------ Information supplied ------

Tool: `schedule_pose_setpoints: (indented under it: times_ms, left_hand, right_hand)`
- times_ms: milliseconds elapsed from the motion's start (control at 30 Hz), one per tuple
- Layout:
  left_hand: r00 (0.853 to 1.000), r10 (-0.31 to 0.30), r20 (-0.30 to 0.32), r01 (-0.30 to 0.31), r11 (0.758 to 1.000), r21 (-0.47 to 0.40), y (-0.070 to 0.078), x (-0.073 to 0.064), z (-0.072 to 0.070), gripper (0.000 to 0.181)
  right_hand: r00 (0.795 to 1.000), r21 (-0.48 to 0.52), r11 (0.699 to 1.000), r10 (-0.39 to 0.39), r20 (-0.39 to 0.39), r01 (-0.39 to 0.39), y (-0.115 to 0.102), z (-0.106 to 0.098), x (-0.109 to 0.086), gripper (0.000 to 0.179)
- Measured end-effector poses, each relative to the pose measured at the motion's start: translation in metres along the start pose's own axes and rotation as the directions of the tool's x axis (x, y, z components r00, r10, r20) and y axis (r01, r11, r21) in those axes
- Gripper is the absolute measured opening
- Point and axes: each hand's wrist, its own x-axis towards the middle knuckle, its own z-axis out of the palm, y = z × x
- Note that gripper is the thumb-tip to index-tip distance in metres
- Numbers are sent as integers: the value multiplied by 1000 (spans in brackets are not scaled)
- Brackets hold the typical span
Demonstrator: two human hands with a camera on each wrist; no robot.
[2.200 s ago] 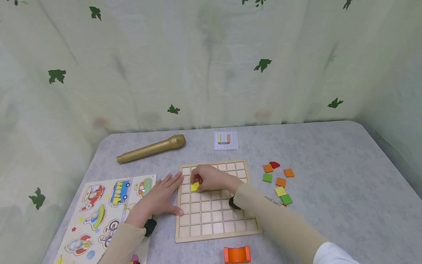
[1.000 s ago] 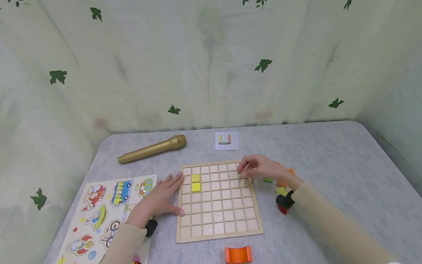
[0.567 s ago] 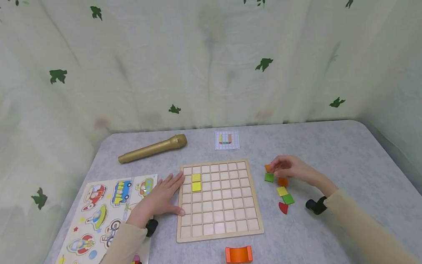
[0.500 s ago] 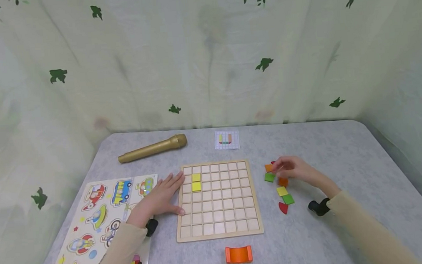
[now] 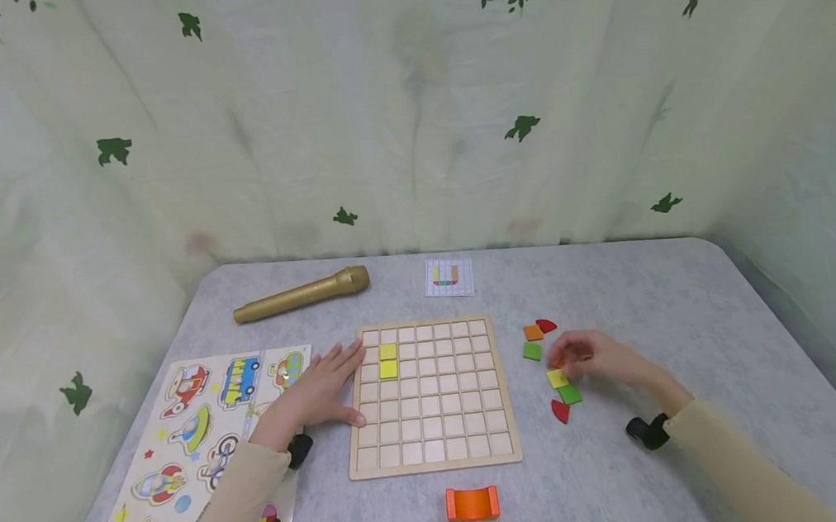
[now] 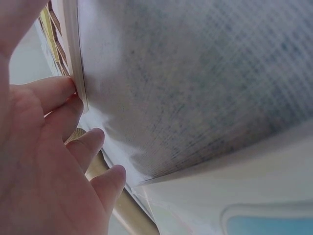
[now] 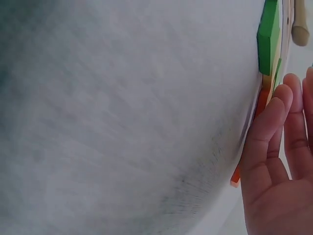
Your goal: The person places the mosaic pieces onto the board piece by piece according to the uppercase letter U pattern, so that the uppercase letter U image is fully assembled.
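Observation:
My left hand [image 5: 318,394] lies spread at the left edge of the wooden grid board [image 5: 357,465]; in the left wrist view its fingertips [image 6: 66,88] touch the board's side. Two yellow square tiles [image 5: 388,370] sit one above the other in the board's second column. My right hand [image 5: 606,358] is over the loose tiles to the right, its fingertips beside a loose yellow tile [image 5: 556,379] and partly covering an orange one. A green tile [image 5: 570,394] adjoins the yellow one. In the right wrist view, an orange tile [image 7: 261,100] is close to the thumb; no firm grip shows.
Red quarter-round pieces [image 5: 561,411], another green tile [image 5: 532,351] and an orange tile [image 5: 533,332] lie nearby. A pattern card [image 5: 449,277] and a gold microphone [image 5: 301,294] are behind the board. A picture puzzle [image 5: 204,462] lies left; an orange block [image 5: 472,504] is in front.
My right hand let go of the yellow tile on the board, moved right to the loose tiles, then slid slightly nearer me toward the yellow one. My left hand stayed still.

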Motion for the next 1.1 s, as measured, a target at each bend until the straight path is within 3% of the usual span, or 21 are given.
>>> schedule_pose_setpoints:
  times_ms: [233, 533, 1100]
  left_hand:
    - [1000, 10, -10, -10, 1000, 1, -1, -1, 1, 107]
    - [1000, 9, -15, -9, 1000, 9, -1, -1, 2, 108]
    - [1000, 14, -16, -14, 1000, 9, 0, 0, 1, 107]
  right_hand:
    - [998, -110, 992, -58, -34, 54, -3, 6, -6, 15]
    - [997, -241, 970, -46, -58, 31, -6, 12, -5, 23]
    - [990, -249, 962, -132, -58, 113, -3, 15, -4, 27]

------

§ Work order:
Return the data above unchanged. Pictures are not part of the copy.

§ Solution to this task:
Tool: `schedule_pose_setpoints: (indented under it: times_ms, left_hand, right_hand)`
- times_ms: milliseconds elapsed from the motion's start (control at 30 Hz), one per tuple
- Layout:
  left_hand: r00 (0.853 to 1.000), r10 (-0.31 to 0.30), r20 (-0.30 to 0.32), r01 (-0.30 to 0.31), r11 (0.758 to 1.000), r21 (-0.47 to 0.40), y (-0.070 to 0.078), x (-0.073 to 0.064), z (-0.072 to 0.070), gripper (0.000 to 0.181)
  right_hand: r00 (0.795 to 1.000), r21 (-0.48 to 0.52), r11 (0.699 to 1.000), r10 (-0.39 to 0.39), r20 (-0.39 to 0.39), r01 (-0.39 to 0.39), y (-0.115 to 0.102), z (-0.106 to 0.098), x (-0.109 to 0.086), gripper (0.000 to 0.179)
- Measured end-effector poses, each relative to the pose measured at the motion's start: translation in metres along the start pose's own axes and rotation as the directions of the tool's x axis (x, y, z components r00, r10, r20) and y axis (r01, r11, r21) in those axes
- Gripper is the absolute measured opening
- Point and axes: each hand's wrist, its own x-axis towards the middle knuckle, its own z-axis out of the palm, y = z × x
- Note that gripper is the thumb-tip to index-tip distance in metres
- Numbers are sent as integers: the value multiplied by 1000 (spans in brackets are not scaled)
- Brackets hold the typical span
Demonstrator: two human hands with a camera on each wrist; no robot.
[2.200 s ago] 
[1.000 s ago] 
[0.567 s ago] 
[0.500 s ago] 
[now] 
[now] 
[now] 
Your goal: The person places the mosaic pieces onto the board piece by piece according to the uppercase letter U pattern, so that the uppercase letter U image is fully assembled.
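Observation:
My left hand [image 5: 318,394] lies spread at the left edge of the wooden grid board [image 5: 357,465]; in the left wrist view its fingertips [image 6: 66,88] touch the board's side. Two yellow square tiles [image 5: 388,370] sit one above the other in the board's second column. My right hand [image 5: 606,358] is over the loose tiles to the right, its fingertips beside a loose yellow tile [image 5: 556,379] and partly covering an orange one. A green tile [image 5: 570,394] adjoins the yellow one. In the right wrist view, an orange tile [image 7: 261,100] is close to the thumb; no firm grip shows.
Red quarter-round pieces [image 5: 561,411], another green tile [image 5: 532,351] and an orange tile [image 5: 533,332] lie nearby. A pattern card [image 5: 449,277] and a gold microphone [image 5: 301,294] are behind the board. A picture puzzle [image 5: 204,462] lies left; an orange block [image 5: 472,504] is in front.
My right hand let go of the yellow tile on the board, moved right to the loose tiles, then slid slightly nearer me toward the yellow one. My left hand stayed still.
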
Motion for the next 1.1 s, as measured, a target at each bend until the straight path is within 3% of the usual span, or 21 are given.
>>> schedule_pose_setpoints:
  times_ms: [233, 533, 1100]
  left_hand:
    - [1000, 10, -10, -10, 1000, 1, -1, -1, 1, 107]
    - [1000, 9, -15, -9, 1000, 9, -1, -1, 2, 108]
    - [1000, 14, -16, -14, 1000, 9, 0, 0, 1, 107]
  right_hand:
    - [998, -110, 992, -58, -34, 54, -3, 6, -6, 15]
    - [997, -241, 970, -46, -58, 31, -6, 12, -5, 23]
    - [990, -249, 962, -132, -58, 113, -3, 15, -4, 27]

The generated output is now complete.